WORK TO COMPLETE> Set down exactly the lines below, starting at the one that contains "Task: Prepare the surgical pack" and ending at the one that contains "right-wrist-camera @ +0", with both of those lines included and nothing else.

[Opening PROVIDED INFORMATION section]

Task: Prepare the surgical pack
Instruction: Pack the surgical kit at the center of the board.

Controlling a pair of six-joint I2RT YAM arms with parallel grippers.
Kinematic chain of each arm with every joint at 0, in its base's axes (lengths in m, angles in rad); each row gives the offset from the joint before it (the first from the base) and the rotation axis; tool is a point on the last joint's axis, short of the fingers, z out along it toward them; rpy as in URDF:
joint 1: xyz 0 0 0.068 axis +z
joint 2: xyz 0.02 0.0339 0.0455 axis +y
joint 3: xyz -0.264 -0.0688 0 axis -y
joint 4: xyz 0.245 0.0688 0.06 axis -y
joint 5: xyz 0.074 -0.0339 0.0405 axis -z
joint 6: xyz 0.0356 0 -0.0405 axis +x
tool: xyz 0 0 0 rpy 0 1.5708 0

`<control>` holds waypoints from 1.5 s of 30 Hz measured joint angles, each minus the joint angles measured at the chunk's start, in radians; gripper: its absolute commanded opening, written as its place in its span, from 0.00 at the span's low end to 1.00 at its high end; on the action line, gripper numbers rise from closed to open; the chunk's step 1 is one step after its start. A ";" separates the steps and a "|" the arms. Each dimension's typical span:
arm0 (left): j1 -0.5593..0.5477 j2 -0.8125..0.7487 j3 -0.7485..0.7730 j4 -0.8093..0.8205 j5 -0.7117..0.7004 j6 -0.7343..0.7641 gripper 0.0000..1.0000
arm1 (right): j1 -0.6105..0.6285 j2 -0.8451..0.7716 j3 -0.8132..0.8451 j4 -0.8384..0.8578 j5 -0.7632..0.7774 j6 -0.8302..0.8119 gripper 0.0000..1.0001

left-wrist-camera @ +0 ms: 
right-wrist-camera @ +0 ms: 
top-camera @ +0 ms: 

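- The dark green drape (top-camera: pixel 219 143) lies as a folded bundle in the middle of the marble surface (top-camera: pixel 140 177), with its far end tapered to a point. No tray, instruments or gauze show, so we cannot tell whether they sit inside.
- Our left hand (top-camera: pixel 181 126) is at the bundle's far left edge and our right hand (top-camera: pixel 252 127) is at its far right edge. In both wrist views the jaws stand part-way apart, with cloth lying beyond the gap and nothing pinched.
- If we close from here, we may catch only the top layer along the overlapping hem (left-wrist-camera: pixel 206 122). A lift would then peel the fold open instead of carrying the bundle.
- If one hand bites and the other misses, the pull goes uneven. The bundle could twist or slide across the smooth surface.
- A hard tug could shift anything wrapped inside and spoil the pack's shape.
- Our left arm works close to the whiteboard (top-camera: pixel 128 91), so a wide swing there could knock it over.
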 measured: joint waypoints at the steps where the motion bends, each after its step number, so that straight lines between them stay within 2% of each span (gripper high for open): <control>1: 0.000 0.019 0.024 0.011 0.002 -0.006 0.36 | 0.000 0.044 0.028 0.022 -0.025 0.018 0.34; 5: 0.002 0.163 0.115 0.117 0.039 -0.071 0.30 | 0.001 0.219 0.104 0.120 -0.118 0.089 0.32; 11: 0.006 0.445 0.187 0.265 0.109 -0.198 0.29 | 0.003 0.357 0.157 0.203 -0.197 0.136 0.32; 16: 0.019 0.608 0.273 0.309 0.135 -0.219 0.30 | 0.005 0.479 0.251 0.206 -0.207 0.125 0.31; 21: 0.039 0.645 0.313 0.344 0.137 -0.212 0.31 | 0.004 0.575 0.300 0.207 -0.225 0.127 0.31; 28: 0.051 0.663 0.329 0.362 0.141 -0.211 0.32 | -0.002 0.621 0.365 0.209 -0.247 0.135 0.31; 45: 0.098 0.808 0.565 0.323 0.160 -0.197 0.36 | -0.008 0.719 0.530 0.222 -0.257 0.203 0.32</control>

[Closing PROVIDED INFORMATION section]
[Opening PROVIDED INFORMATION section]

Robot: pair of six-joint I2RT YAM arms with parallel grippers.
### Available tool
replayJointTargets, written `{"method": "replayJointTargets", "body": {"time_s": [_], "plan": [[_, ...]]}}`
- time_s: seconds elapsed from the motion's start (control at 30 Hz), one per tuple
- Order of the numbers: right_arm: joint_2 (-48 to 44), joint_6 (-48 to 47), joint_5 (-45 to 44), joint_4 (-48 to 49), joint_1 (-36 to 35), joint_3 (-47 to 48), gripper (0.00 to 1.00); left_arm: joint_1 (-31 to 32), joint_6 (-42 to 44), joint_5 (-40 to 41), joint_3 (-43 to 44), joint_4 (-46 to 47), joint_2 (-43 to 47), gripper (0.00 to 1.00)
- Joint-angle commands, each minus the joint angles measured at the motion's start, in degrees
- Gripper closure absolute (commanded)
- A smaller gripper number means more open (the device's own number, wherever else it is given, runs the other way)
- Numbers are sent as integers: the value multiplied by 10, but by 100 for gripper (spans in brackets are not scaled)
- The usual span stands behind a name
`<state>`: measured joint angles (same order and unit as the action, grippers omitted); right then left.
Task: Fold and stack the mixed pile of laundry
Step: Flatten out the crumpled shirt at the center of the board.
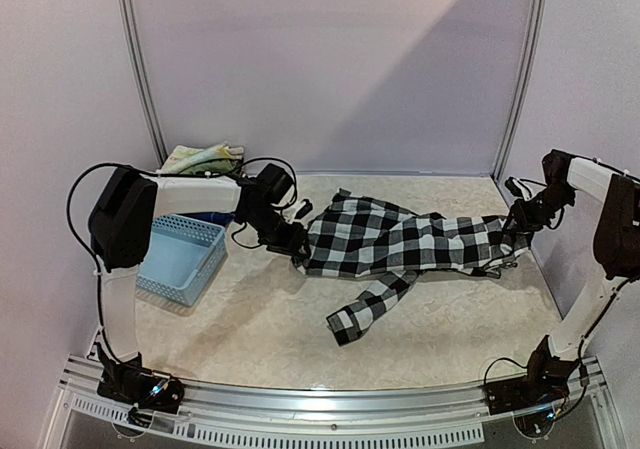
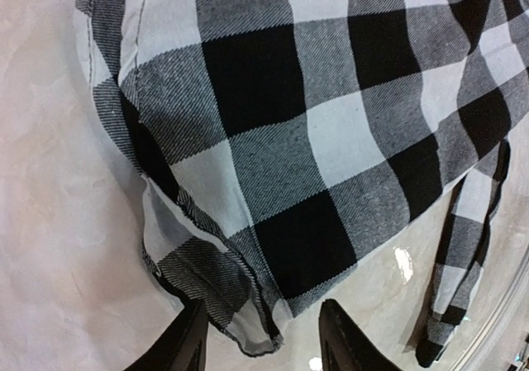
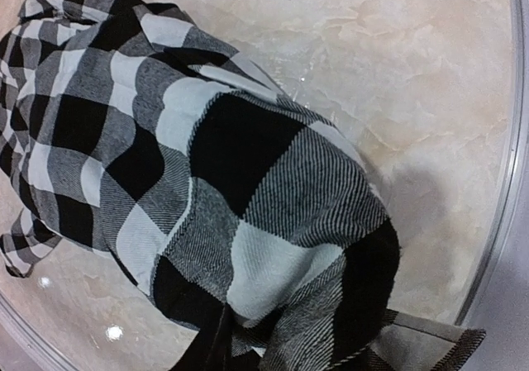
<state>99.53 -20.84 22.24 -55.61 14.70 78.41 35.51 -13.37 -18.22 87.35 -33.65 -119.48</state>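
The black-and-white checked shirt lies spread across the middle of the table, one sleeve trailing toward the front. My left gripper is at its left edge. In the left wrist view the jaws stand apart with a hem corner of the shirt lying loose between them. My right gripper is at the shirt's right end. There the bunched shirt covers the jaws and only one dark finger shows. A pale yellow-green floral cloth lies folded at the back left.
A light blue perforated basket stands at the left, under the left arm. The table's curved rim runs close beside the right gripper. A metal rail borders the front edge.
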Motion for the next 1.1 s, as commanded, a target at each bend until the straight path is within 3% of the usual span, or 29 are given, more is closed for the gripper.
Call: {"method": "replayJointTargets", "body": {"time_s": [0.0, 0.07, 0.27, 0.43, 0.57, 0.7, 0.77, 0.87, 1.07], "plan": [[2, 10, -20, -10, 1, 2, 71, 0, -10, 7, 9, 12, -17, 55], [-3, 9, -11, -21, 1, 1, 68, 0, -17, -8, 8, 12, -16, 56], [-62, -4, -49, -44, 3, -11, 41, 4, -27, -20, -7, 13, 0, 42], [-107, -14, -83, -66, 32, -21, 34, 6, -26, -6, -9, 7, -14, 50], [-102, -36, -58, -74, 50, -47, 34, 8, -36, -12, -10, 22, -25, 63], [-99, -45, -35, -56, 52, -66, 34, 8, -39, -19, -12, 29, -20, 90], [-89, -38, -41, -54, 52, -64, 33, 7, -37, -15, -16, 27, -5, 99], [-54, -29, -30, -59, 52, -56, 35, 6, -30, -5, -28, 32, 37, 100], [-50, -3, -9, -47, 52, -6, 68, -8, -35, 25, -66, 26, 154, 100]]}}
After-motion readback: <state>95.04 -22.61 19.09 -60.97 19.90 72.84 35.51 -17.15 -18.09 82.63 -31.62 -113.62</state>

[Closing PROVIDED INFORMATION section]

THE ANSWER>
Task: Prepare the surgical pack
Instruction: Pack the surgical kit at the center of the board.

Controlling a pair of six-joint I2RT YAM arms with parallel grippers.
Kinematic chain of each arm with every joint at 0, in its base's axes (lengths in m, angles in rad); each row gives the offset from the joint before it (the first from the base) and the rotation axis; tool is a point on the last joint's axis, short of the fingers, z out along it toward them; rpy as in URDF:
joint 1: xyz 0 0 0.068 axis +z
joint 2: xyz 0.02 0.0339 0.0455 axis +y
joint 3: xyz -0.264 -0.0688 0 axis -y
joint 4: xyz 0.245 0.0688 0.06 axis -y
joint 5: xyz 0.074 -0.0339 0.0405 axis -z
joint 6: xyz 0.0356 0 -0.0405 axis +x
tool: xyz 0 0 0 rpy 0 1.5708 0

`<control>` holds waypoints from 1.5 s of 30 Hz measured joint angles, each minus the joint angles measured at the chunk's start, in radians; gripper: its absolute commanded opening, written as its place in its span, from 0.00 at the span's low end to 1.00 at its high end; on the action line, gripper numbers rise from closed to open; the chunk's step 1 is one step after its start. A ";" separates the steps and a "|" the arms. Each dimension's typical span:
arm0 (left): j1 -0.5593..0.5477 j2 -0.8125..0.7487 j3 -0.7485..0.7730 j4 -0.8093..0.8205 j5 -0.7117..0.7004 j6 -0.7343..0.7641 gripper 0.0000..1.0000
arm1 (right): j1 -0.6105..0.6285 j2 -0.8451..0.7716 j3 -0.8132..0.8451 j4 -0.8384..0.8578 j5 -0.7632..0.7774 j6 -0.8302..0.8119 gripper 0.0000..1.0001

left-wrist-camera @ +0 ms: 
right-wrist-camera @ +0 ms: 

Nothing further remains in the output.